Abstract Visceral leishmaniasis (VL) is a neglected and endemic zoonosis that occurs throughout Brazil; nevertheless, few studies have focused on the early detection of the disease. The municipality of Ourinhos is a non-receptive, silent and vulnerable area for VL, where the seroprevalence of this disease has so far not been investigated. The present study aimed to determine the seroprevalence of canine VL in Ourinhos-SP, and to identify the presence of risk factors. Blood samples were obtained from 604 dogs during a rabies vaccination campaign together with application of a socioeconomic questionnaire, environmental and animal characteristics and tutor's knowledge about the disease. The samples were subjected to indirect ELISA and new samples were collected from reactive and suspect animals, including whole blood and lymph node aspiration evaluated by parasitological method, complete blood count and PCR. No animal was diagnosed as positive based on the combination of direct and indirect tests and the tutors' answers indicated little knowledge about leishmaniasis, being often confused with other diseases transmitted by arthropods; hence, according to the proposed methods, the presence of canine leishmaniasis in the city of Ourinhos was not confirmed and health education campaigns about the disease should be carried out.

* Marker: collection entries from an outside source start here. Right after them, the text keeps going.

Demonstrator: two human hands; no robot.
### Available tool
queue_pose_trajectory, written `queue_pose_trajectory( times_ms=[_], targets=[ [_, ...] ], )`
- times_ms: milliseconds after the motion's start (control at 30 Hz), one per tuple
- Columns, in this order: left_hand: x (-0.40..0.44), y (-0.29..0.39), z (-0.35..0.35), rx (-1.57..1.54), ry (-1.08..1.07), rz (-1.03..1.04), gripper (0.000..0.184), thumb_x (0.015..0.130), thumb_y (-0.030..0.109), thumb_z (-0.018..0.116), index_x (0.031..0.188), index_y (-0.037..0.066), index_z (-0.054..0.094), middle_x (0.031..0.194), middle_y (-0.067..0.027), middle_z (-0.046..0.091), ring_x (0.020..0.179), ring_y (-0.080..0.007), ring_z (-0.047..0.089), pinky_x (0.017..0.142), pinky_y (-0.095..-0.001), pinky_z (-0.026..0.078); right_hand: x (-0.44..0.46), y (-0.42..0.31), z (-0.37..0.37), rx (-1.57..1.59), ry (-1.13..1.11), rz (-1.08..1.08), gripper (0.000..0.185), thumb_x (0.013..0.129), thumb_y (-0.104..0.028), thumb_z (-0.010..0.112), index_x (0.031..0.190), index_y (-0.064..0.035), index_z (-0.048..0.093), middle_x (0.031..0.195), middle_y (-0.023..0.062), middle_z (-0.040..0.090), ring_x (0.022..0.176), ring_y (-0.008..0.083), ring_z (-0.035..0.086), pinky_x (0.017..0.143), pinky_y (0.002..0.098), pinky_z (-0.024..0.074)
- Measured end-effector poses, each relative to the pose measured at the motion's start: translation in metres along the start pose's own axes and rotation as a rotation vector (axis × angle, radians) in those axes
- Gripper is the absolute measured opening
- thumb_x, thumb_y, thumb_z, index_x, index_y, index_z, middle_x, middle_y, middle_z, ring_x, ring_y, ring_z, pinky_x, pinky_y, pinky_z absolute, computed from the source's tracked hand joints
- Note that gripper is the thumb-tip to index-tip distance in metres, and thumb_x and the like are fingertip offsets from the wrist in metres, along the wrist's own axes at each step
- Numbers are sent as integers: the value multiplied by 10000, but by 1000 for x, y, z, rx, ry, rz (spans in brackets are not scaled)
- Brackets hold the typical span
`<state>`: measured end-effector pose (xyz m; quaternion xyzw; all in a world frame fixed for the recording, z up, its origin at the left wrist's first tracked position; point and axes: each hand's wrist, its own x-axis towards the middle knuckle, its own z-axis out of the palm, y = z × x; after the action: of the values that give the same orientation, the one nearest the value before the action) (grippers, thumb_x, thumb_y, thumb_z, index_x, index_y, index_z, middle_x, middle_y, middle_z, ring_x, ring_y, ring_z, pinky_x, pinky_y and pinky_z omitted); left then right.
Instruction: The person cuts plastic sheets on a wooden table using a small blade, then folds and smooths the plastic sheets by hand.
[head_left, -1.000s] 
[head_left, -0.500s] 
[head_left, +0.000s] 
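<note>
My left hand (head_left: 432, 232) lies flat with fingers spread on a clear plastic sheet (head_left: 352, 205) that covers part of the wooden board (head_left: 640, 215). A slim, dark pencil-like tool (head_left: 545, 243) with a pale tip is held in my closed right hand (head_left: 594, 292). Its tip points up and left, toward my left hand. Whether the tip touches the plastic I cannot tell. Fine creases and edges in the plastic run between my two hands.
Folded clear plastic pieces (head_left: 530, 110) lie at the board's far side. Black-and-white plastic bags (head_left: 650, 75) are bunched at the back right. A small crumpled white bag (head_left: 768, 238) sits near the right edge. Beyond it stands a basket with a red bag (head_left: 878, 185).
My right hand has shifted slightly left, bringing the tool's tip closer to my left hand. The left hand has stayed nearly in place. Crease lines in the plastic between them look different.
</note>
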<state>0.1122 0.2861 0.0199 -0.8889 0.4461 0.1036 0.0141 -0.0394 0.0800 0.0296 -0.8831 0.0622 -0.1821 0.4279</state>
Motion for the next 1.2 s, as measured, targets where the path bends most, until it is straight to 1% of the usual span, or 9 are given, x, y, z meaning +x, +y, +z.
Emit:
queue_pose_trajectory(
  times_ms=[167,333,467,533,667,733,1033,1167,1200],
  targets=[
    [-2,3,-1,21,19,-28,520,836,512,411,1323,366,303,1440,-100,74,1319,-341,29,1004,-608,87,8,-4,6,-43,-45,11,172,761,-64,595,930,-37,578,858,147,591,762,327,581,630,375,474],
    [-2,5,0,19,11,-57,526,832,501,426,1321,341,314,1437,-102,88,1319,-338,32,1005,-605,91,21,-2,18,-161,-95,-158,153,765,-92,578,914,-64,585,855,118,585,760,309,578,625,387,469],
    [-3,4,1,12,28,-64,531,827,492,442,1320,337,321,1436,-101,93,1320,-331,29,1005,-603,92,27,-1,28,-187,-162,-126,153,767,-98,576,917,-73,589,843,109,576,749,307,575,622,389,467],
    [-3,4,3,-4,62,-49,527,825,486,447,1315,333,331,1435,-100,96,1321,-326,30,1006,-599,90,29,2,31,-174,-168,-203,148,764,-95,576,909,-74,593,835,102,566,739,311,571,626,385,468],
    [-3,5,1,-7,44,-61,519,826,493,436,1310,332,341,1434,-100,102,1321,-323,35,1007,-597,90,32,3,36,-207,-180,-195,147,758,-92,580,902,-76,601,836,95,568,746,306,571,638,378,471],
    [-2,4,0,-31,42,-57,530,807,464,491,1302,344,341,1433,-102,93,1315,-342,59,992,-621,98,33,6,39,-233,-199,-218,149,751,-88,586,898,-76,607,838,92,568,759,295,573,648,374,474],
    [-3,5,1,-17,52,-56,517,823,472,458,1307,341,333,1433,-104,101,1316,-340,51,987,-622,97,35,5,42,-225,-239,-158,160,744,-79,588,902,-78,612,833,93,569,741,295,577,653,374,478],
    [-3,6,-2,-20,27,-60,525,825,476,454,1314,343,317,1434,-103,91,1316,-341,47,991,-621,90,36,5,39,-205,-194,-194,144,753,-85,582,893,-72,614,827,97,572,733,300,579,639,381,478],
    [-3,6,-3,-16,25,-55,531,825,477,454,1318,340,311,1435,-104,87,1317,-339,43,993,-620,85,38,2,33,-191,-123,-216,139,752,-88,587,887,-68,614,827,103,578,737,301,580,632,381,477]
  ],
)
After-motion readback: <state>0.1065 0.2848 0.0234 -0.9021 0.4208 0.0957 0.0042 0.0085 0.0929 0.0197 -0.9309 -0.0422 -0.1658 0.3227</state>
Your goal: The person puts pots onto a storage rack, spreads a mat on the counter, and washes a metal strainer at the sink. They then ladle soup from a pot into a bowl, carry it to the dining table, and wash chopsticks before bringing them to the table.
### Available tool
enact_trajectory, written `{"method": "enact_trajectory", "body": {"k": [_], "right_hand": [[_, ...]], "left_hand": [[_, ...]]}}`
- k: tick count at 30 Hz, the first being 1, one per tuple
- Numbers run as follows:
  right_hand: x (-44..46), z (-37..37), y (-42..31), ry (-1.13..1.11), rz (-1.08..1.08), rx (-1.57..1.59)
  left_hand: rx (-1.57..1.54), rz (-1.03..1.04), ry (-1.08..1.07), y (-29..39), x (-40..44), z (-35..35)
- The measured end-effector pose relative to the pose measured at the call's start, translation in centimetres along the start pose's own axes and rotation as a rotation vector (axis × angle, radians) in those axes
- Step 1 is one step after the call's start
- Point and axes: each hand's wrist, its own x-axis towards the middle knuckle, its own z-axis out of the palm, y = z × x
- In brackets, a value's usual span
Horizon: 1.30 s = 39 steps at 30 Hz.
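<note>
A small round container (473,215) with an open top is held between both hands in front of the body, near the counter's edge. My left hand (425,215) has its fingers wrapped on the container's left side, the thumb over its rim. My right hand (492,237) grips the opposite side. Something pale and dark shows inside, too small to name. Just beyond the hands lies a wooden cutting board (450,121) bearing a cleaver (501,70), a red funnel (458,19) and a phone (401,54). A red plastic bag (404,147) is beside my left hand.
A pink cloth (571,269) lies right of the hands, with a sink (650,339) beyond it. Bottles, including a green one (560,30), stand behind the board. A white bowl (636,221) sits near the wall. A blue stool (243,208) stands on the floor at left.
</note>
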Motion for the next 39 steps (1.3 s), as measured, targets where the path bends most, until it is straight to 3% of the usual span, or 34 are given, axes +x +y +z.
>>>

Resumo A leishmaniose visceral (LV) é uma zoonose negligenciada e endêmica presente em todas as regiões do Brasil, mas mesmo assim poucos estudos têm objetivado a detecção inicial da doença. O município de Ourinhos - SP é uma área não receptiva, silenciosa e vulnerável à LV, não havendo até o momento estudos que tenham investigado a soroprevalência no município. Nesse sentido, o presente estudo objetivou determinar a soroprevalência da LV canina em Ourinhos-SP, bem como associar a presença de fatores de risco. Amostras sanguíneas de 604 cães foram obtidas juntamente com a aplicação de questionário socioeconômico, características ambientais e dos animais e conhecimento sobre a doença. As amostras foram submetidas à sorologia por ELISA e novas amostras coletadas de cães reagentes ou suspeitos foram analisadas por método parasitológico direto, hemograma e PCR. Nenhum animal foi considerado positivo na combinação de testes direto e indireto, e as respostas dos tutores indicaram pouco conhecimento sobre a leishmaniose, sendo muitas vezes confundida com outras doenças transmitidas por artrópodes. Dessa forma, de acordo com os métodos propostos, a presença de leishmaniose canina, na cidade de Ourinhos, não foi confirmada. Por isso campanhas de educação em saúde sobre a doença deveriam ser realizadas.